_Exercise_
Copies of all lines containing the string "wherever" are needed from the data below.

====== Excerpted records

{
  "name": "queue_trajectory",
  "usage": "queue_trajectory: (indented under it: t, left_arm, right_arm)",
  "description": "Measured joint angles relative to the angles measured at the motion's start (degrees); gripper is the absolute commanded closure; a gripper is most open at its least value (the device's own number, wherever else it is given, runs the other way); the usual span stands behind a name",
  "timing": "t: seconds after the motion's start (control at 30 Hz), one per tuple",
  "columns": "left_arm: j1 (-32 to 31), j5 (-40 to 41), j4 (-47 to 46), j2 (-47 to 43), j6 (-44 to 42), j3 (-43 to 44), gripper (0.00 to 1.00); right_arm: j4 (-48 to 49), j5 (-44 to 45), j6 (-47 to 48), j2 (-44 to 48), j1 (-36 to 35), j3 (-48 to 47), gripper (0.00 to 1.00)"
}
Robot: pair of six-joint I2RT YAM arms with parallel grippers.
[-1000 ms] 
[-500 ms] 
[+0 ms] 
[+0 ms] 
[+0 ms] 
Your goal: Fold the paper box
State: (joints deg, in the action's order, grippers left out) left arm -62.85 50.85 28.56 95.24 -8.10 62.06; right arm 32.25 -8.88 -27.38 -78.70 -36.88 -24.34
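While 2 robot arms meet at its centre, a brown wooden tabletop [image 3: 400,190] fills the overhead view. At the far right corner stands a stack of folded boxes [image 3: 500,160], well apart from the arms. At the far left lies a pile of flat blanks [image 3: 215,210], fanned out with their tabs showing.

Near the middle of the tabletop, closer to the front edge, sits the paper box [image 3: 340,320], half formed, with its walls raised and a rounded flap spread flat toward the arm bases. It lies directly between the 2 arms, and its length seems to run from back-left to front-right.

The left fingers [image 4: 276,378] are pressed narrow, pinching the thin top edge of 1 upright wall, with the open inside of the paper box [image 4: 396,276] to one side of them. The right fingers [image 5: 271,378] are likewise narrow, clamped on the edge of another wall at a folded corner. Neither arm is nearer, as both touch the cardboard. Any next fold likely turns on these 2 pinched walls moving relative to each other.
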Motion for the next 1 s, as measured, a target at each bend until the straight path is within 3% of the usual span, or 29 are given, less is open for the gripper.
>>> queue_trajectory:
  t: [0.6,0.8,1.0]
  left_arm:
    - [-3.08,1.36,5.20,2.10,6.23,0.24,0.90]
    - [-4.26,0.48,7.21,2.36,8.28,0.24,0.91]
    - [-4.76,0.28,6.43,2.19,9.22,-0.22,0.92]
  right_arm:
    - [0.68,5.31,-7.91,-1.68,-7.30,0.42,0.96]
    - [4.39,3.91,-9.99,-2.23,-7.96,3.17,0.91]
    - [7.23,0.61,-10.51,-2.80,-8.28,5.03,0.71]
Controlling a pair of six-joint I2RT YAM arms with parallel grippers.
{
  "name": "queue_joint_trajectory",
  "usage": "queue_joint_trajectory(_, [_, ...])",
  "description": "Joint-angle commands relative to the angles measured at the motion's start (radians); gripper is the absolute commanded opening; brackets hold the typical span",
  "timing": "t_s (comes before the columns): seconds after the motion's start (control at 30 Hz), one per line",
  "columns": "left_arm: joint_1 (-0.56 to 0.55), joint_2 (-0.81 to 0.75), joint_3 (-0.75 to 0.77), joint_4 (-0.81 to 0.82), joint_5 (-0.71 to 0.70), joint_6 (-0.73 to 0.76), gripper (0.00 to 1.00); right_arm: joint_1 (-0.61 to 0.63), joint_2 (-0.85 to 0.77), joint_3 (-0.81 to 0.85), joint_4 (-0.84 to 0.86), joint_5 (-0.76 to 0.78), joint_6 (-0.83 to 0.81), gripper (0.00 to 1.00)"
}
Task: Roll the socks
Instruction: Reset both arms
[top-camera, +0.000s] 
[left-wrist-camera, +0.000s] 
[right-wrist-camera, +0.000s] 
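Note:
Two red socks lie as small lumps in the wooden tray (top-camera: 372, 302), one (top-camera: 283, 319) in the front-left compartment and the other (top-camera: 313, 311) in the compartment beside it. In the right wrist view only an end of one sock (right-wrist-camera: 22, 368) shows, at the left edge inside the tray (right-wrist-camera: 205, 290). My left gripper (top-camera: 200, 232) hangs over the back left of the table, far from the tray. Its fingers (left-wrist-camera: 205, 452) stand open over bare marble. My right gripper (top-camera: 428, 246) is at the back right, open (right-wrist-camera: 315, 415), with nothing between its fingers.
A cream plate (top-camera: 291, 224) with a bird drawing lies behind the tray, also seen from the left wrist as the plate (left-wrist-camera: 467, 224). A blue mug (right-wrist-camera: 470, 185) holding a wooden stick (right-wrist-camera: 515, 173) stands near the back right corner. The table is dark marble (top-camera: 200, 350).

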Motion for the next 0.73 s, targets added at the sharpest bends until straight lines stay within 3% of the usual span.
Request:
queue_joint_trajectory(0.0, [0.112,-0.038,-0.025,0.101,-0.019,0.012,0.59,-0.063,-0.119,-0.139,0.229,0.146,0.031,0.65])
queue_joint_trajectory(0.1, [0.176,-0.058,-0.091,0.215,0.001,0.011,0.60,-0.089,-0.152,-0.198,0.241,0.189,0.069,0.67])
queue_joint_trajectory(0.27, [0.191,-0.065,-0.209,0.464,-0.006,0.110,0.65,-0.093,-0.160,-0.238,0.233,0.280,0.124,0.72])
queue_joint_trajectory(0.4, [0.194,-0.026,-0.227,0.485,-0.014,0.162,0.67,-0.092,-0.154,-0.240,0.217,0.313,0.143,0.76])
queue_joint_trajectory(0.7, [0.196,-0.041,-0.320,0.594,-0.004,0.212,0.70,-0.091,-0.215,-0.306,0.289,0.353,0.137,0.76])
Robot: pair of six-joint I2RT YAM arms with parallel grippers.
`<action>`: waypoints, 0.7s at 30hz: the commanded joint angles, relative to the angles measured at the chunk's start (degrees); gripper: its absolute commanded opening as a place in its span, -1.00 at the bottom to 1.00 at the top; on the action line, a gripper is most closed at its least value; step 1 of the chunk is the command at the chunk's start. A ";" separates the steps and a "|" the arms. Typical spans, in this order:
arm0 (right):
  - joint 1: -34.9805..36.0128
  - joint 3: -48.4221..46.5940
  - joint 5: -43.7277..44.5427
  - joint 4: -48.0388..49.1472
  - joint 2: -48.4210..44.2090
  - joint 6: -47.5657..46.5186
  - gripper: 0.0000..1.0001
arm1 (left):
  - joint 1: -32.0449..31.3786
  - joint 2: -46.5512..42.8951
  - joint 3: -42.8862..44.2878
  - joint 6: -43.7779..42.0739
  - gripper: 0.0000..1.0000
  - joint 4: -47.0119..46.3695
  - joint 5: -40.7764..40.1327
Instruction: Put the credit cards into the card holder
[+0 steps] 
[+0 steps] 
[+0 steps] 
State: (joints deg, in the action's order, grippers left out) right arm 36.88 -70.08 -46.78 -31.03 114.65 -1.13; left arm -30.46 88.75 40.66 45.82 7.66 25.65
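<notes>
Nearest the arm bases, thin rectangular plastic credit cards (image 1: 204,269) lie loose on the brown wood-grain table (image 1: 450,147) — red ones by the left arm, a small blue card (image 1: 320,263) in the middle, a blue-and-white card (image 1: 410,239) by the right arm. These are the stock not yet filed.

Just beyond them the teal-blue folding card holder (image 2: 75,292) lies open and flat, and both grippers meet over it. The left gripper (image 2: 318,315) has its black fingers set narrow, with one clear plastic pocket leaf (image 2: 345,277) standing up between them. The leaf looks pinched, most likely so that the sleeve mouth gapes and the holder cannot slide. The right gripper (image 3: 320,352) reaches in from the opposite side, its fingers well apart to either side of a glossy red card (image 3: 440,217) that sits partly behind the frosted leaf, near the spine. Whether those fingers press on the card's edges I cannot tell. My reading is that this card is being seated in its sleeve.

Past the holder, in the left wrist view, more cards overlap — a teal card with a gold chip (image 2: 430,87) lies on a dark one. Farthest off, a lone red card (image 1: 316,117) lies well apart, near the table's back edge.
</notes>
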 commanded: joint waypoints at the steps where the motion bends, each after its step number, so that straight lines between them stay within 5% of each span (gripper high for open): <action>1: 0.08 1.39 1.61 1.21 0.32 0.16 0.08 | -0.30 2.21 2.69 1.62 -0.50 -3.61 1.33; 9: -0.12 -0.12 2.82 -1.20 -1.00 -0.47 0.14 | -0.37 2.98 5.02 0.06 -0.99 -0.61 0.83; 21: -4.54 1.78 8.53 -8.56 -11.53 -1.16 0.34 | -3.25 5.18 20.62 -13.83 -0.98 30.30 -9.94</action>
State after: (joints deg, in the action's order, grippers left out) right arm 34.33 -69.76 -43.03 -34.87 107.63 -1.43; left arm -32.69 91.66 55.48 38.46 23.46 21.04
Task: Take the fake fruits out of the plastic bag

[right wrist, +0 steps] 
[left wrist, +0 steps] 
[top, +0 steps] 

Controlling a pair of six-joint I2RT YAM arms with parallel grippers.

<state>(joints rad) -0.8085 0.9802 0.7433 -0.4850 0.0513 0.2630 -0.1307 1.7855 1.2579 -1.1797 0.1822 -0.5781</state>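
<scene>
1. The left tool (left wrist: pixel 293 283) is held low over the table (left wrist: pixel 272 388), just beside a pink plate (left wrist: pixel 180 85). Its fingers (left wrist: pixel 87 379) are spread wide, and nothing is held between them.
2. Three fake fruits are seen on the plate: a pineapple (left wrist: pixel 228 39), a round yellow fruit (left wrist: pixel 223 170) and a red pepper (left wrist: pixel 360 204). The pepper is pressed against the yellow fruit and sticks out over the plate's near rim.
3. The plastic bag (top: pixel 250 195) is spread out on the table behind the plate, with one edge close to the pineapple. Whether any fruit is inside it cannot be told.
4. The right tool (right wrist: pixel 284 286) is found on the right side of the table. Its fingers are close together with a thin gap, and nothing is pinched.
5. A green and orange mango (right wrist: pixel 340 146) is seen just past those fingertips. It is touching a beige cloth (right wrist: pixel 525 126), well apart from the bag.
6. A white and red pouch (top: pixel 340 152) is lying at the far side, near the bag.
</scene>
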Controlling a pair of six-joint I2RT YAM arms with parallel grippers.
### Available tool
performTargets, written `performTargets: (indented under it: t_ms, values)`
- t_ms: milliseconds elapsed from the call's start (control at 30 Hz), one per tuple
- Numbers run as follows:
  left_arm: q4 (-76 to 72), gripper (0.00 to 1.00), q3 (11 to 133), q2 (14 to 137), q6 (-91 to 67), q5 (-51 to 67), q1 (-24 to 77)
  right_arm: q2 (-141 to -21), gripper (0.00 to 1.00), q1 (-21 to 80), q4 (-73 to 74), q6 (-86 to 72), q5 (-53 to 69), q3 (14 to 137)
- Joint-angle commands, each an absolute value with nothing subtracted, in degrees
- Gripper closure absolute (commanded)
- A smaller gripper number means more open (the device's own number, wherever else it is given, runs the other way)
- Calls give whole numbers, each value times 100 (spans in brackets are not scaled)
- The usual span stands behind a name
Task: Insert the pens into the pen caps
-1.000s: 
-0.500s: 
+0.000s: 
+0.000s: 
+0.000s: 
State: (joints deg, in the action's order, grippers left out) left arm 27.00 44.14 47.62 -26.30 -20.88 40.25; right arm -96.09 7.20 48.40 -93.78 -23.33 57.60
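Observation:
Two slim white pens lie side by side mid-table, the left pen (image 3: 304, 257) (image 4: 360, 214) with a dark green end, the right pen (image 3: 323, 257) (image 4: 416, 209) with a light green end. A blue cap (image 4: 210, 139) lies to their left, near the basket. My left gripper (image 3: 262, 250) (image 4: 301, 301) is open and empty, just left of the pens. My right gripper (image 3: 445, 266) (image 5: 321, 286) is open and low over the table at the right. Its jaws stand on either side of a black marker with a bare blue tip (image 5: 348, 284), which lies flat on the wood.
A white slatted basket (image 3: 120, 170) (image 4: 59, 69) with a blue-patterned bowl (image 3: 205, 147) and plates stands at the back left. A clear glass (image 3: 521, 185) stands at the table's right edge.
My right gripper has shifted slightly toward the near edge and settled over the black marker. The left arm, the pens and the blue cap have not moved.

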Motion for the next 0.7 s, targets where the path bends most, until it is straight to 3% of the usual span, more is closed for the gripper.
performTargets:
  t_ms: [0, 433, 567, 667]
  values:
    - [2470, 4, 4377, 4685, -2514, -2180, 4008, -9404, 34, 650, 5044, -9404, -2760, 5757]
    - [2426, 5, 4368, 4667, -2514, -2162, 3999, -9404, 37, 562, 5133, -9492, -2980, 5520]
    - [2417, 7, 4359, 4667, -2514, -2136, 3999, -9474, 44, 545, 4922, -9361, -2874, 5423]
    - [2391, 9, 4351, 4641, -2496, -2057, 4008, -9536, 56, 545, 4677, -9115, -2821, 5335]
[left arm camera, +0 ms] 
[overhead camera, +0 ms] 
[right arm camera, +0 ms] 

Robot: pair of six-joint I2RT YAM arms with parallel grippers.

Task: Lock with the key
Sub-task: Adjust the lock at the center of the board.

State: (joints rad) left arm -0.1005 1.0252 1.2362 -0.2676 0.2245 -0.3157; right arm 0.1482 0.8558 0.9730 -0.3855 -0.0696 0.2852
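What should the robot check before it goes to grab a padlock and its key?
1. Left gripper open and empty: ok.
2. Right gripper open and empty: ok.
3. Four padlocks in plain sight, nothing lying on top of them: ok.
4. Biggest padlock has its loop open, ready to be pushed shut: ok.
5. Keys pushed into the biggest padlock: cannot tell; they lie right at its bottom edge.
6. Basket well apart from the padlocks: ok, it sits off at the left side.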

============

_Written answer_
  "description": "Measured joint angles relative to the angles measured at the motion's start (degrees); gripper is the absolute commanded closure; a gripper is most open at its least value (the device's own number, wherever else it is given, runs the other way); the usual span stands behind a name",
- A smaller gripper number means more open (the device's own number, wherever else it is given, runs the other way)

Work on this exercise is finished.